By | Published on Thursday 24 October 2013

Sony Music

Quite how a major airline could be providing its customers with access to music via its in-flight entertainment system without the appropriate licences, and how that could have gone unnoticed by the labels until know, I’m not sure. But Sony Music is accusing United Airlines of making its content available without licence, and is suing, pushing for an injunction to stop the on-plane music service and compensation for past infringement.

According to the Hollywood Reporter, Sony got wise to the allegedly infringing music service via a consultancy hired by the airline and another company, Inflight Productions, to advise on rights issues. That consultancy is now also listed as a defendant in Sony’s lawsuit, and the major is reportedly also reviewing other in-flight music platforms looking for other operators in the sky who might also be breaking the copyright laws of their home jurisdictions.

Of course under American copyright law there is no general public performance right for sound recordings, which is presumably how a company like United Airlines ended up operating an unlicensed service, but Sony insists that the nature of the airline’s content system means a licence is required, not least because the platform makes copies of recordings as well as playing them.

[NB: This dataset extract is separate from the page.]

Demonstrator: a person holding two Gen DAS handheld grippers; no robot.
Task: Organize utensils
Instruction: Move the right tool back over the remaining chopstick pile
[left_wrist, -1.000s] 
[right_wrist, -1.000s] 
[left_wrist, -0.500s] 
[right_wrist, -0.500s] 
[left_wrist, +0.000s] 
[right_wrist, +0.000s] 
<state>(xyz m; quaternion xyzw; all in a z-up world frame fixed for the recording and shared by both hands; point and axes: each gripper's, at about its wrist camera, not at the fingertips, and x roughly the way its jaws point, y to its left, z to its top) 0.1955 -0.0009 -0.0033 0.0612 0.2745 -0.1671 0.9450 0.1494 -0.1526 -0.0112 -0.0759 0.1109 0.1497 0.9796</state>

The lawsuit also reckons that United couldn’t rely on the kind of statutory licence utilised by Pandora et al, because of the fully on-demand nature of the service. Though, just to be certain on that point, the litigation also specifically references pre-1972 Sony recordings used by United Airlines, on the basis that the statutory licence, created by federal American law, can only apply to works protected under the federal copyright system (ie recordings since 1972). This argument, of course, has cropped up in several American lawsuits in recent years, and the rights and wrongs of it are yet to be fully resolved.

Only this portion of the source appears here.